Monday, July 16, 2012

SEINFELD - Season 5, Episode 11 - The Conversion

“The Conversion”

First Script Read:  Saturday, November 20, 1993
Filmed: Tuesday, November 23, 1993
Aired: 9:00pm, December 16, 1993
Nielsen rating: 18.4
Audience share: 29
Directed: Tom Cherones
Writer: Bruce Kirschbaum (Wrote for Fridays from 1981-82 with Larry David, Larry Charles, and Michael Richards. Conceived the story for season 4's “The Old Man” and wrote “The Switch” for season 6)

While Jerry tries to figure out why his new girlfriend has a bottle of fungicide in her bathroom, George does something far more drastic for love. His girlfriend, Sasha, breaks up with him because her parents won't allow her to be with a man who is not Latvian Orthodox. (Writer Bruce Kirschbaum invented the religion for this episode, or so he thought until the real Latvian Orthodox church got in touch with him to thank him for drawing attention to their small denomination.) Devastated, George nonchalantly raises the idea of converting. When Elaine suggests it would be romantic, George begins to take the idea seriously. Relatively seriously, at least. "Why not? What do I care?" he muses, adding, "You know what? I could probably do this. What's the difference?" Elaine backs down, and she and Jerry try to dissuade him. George, like the other characters, believes in almost nothing outside of helping himself. But compared to Elaine and Jerry, George is far more willing to lie, cheat, and circumvent his way to care for his own desires. It is not that he doesn't care about the social consequences, it is just that he incorrectly thinks he can get away with it without anyone noticing. He tells Jerry, for example, that he isn't going to tell his parents about his conversion. They find out anyway, and, not surprisingly, they disapprove.

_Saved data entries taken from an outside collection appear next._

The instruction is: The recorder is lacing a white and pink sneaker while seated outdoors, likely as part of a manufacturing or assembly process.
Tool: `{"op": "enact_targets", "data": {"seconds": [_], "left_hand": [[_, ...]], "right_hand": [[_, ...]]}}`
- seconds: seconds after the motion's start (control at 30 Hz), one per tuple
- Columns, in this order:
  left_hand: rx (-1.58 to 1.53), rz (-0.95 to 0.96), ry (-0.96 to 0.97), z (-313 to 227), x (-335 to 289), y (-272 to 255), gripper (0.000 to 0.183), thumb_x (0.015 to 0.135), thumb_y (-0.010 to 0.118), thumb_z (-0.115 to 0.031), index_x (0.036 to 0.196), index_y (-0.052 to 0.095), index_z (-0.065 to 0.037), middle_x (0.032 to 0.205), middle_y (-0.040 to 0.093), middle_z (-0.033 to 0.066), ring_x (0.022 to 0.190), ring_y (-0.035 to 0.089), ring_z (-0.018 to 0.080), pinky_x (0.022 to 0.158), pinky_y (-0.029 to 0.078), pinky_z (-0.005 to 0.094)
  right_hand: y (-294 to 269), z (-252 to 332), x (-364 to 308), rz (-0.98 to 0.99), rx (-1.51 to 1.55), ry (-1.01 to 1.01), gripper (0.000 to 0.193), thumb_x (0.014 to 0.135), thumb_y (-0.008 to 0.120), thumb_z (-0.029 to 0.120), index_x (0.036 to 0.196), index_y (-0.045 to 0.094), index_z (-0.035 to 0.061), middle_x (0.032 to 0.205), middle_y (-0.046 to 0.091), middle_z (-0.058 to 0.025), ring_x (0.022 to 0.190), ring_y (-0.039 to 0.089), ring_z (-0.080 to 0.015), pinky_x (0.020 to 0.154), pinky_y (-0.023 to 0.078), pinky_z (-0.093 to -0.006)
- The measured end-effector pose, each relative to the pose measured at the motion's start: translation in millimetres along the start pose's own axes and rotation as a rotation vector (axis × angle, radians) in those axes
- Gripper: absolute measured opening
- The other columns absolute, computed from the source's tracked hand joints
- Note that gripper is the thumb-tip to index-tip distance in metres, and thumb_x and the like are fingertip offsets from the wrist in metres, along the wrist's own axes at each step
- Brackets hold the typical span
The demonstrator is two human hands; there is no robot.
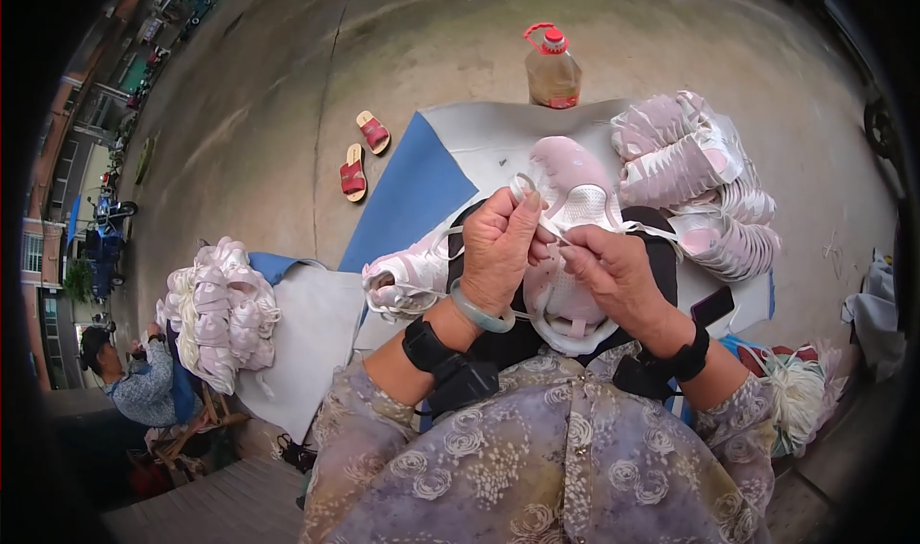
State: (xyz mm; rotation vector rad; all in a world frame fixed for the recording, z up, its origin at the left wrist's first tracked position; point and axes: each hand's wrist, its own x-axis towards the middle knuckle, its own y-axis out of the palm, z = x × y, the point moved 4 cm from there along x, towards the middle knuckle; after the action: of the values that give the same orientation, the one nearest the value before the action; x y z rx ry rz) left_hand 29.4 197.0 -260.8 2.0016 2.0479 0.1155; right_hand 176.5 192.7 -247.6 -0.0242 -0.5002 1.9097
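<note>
Across my lap lies a pink-and-white shoe upper [575, 204], its white mesh tongue showing beyond my fingers. Above it, my left hand [503, 242] is closed in a pinch on a white shoelace [553, 226], and a loop stands up past the fingertips. My right hand [613, 268] pinches the same lace close by, fingers bent; the two hands nearly meet. A loose lace trails out to the right. Just left of my knee rests another pink-and-white shoe upper [407, 280] with laces hanging from it.
Stacked pink shoe uppers [690, 156] lie at the right, and another pile [222, 304] at the left beside a seated person [144, 381]. A red-capped jug [553, 72] stands ahead. Red slippers [354, 173], a dark phone [712, 305] and a bundle of white laces [797, 395] lie around.
</note>
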Motion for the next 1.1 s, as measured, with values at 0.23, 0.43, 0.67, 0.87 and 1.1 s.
{"op": "enact_targets", "data": {"seconds": [0.23, 0.43, 0.67, 0.87, 1.1], "left_hand": [[-0.105, 0.2, -0.218, 16, -4, 0, 0.021, 0.091, 0.055, -0.026, 0.094, 0.059, -0.005, 0.068, 0.058, 0.0003, 0.05, 0.05, 0.0033, 0.045, 0.037, 0.0157], [-0.001, 0.243, -0.224, 19, -1, 2, 0.013, 0.088, 0.059, -0.017, 0.085, 0.061, -0.005, 0.065, 0.056, -0.0013, 0.049, 0.046, 0.0021, 0.044, 0.036, 0.0163], [0.173, 0.087, -0.158, 35, 15, -17, 0.012, 0.087, 0.06, -0.015, 0.08, 0.06, -0.005, 0.065, 0.056, -0.002, 0.051, 0.047, 0.0026, 0.045, 0.037, 0.0173], [0.352, 0.078, 0.027, 53, 19, -19, 0.012, 0.086, 0.059, -0.013, 0.079, 0.06, -0.003, 0.066, 0.057, -0.0038, 0.059, 0.047, 0.0007, 0.052, 0.04, 0.0176], [0.5, 0.045, 0.119, 50, 22, -18, 0.015, 0.082, 0.06, -0.013, 0.078, 0.06, 0.001, 0.062, 0.058, 0.0056, 0.056, 0.049, 0.0053, 0.051, 0.042, 0.0236]], "right_hand": [[-5, -5, 3, -0.009, -0.146, 0.07, 0.008, 0.081, 0.062, 0.013, 0.085, 0.064, 0.0064, 0.065, 0.061, -0.0103, 0.056, 0.06, -0.025, 0.052, 0.047, -0.0303], [-6, 3, 6, -0.061, -0.439, -0.187, 0.009, 0.075, 0.065, 0.012, 0.083, 0.063, 0.01, 0.067, 0.061, -0.0083, 0.06, 0.057, -0.0287, 0.056, 0.044, -0.0383], [-14, -2, 4, 0.05, -0.584, -0.255, 0.017, 0.072, 0.065, 0.014, 0.088, 0.061, 0.0092, 0.081, 0.056, -0.006, 0.077, 0.054, -0.025, 0.072, 0.038, -0.0379], [-5, -1, -1, 0.199, -0.748, -0.324, 0.032, 0.071, 0.067, 0.03, 0.096, 0.061, 0.0102, 0.096, 0.051, -0.0061, 0.094, 0.049, -0.0236, 0.087, 0.032, -0.0449], [-1, -2, -3, 0.166, -0.926, -0.341, 0.045, 0.073, 0.064, 0.04, 0.105, 0.059, 0.0089, 0.099, 0.052, -0.0069, 0.096, 0.048, -0.0236, 0.092, 0.031, -0.0469]]}}
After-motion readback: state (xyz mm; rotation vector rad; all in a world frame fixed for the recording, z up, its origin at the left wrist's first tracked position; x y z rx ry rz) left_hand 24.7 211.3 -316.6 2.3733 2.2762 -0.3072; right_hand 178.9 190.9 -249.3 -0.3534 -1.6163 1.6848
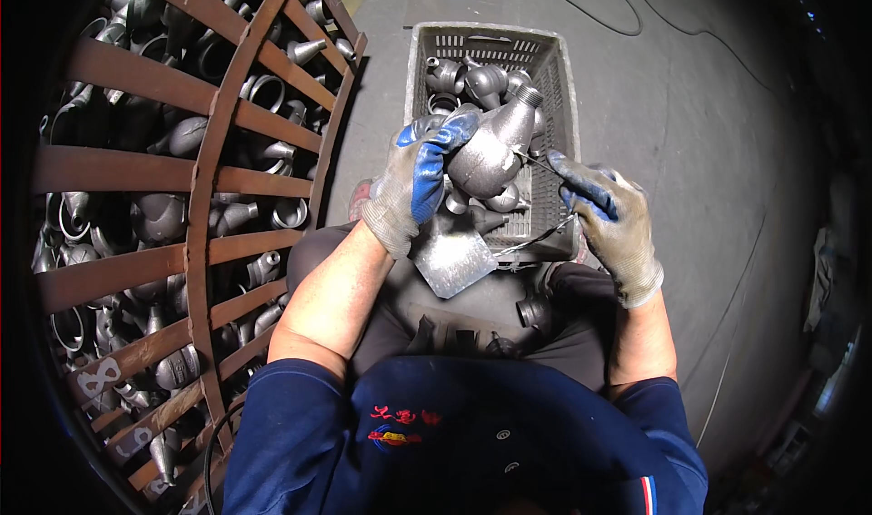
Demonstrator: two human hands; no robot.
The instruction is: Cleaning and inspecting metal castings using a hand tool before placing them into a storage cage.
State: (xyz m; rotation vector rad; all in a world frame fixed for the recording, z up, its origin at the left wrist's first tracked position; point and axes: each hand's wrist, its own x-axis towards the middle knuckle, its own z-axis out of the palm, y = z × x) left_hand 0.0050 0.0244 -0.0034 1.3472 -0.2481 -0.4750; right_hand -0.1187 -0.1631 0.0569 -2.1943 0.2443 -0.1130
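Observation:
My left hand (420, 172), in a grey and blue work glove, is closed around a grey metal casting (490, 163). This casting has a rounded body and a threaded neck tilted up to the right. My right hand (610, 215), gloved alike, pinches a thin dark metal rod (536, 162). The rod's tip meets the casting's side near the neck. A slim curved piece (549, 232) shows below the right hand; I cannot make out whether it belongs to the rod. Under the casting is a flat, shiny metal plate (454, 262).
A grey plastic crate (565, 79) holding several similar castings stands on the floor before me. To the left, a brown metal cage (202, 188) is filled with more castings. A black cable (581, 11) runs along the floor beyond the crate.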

The episode isn't offensive in any specific ways; after all, the real Latvian Orthodox church liked the episode. It does treat religion in general as silly. George's attempts to appear earnest are hilarious because the audience knows he isn't earnest. The joke is on the priests, who, in their own earnestness, strive to take George seriously:

OLDER PRIEST: Why do you want to accept the Latvian Orthodox faith?
GEORGE: Ahem… in this age of uncertainty and confusion, a man begins to ask himself certain questions. How can one even begin to put into words something so um…
OLDER PRIEST: Enigmatic?
GEORGE: No, not vast.
OLDER PRIEST: Well, whatever it is, basically you like the religion.
YOUNGER PRIEST: Is there one aspect of the faith that you find particularly attractive?
GEORGE: I think the hats. The hats convey that solemn religious look you want in a faith. Very pious.
OLDER PRIEST: Are you familiar with Orthodox theology?
GEORGE: Well perhaps, not to the extent that you are. But I know the basic plot. Yeah.

George does get away with his conversion, getting a high score on his conversion test and bumbling his way through the ceremony. Unfortunately, Sasha is going to stay in Latvia for a year so their relationship ends anyway.

Meanwhile, Kramer finds that a Latvian Orthodox novice is considering abandoning her faith so she can be with him. He asks the priest for advice, and the religious man instructs him to go through an elaborate cleansing that will rid him of the curse that makes him irresistible to women. Delving into something like witchcraft (It works, by the way.), the Latvian Orthodox church begins to look less like a Christian sect. For this episode, Latvian Orthodox serves as an amalgamation of both religion and superstition. Later this season, when Jerry is busted by his girlfriend's father for making out at Schindler's List, Judaism will be significant as a cultural identity. In this episode religion begins as an important marker of identity for Sasha's family, but it ultimately appears to be nothing but silly beliefs and traditions. In either case, religion is a hindrance to the gang's pursuit of their own happiness.